4.7. Choice of Representation Bodies (C) and Functional Spaces
The choice of the body ℂ. The use of complex numbers is often presented as a specificity of quantum mechanics, linked to phase, interference, and superposition. But this mixes two levels: the structural level (which is conceptually irreducible) and the representational level (how this structure is encoded). In our approach, what is irreducible is not ℂ, but the need to compose possibilities before associating them with a probability. In other words, we need a structure that allows for addition, composition, and the presence of relative information (orientation, phase, order). Complex numbers are the simplest way to meet this requirement, but they are not the only one. In our framework before space and time, processes are not ordered, but their composition depends on their mutual relationship. Phase is an internal relational variable that encodes the compatibility or incompatibility of possible contributions. Classical physics can be written on ℂ (complex waves, analytical mechanics, Fourier transforms), but in classical physics, phase is redundant; it has no probabilistic role, as events are already independent. Writing classical physics on ℂ does not introduce Born's rule, probabilistic interference, or significant operational non-commutativity. ℂ is not sufficient for quantum physics, and is not necessary for classical physics.

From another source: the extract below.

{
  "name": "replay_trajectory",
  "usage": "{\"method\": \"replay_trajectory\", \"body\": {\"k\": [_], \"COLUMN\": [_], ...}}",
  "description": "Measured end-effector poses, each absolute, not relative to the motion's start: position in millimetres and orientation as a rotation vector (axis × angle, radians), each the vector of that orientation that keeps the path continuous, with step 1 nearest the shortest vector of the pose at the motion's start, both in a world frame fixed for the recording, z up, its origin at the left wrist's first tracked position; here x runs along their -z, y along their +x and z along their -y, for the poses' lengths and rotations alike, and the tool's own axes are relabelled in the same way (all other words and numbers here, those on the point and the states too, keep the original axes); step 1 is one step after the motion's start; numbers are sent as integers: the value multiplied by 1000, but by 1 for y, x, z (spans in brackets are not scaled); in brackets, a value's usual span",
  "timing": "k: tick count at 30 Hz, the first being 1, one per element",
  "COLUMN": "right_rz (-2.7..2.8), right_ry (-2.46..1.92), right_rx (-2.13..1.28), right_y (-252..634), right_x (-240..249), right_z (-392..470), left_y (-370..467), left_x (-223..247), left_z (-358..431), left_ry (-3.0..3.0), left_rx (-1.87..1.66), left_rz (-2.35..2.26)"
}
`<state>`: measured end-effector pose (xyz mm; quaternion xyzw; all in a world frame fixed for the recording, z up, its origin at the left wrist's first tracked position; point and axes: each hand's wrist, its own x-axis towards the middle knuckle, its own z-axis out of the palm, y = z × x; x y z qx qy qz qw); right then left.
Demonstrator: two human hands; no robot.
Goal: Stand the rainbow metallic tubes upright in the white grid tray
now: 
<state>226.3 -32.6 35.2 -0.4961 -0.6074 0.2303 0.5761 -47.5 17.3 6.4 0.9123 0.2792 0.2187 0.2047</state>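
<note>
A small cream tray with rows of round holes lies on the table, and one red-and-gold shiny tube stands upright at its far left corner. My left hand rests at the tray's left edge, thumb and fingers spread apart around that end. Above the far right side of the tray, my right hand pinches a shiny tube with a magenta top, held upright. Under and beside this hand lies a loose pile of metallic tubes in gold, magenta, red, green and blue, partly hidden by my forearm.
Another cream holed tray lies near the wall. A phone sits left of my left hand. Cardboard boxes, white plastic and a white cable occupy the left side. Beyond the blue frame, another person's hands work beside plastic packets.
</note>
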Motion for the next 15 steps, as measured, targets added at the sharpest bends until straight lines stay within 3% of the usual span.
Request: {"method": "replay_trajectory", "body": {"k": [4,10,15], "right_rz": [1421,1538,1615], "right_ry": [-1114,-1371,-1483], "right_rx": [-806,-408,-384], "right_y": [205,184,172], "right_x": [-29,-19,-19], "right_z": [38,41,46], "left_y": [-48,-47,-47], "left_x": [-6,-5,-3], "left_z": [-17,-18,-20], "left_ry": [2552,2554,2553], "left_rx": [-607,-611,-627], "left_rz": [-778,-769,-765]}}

Functional spaces: continuity, Dirac, distributions. A classical "point" state corresponds to a Dirac distribution, a quantum state corresponds to a spread-out function (we discussed this in section 4.1.), but this distinction is mathematical, not ontological. What is not fundamental are the oppositions between continuous/discontinuous, function/distribution, and regularity of the functional space. All of this relates to the regime of description, the degree of stabilization, and the operational approximation. What is fundamental, on the other hand, is whether or not states can be superimposed before any event-based interpretation. However, a Dirac distribution does not superimpose in a physically meaningful way, whereas an amplitude does. Here again, it is not regularity that counts, but linearity interpreted at the level of possibilities, not events.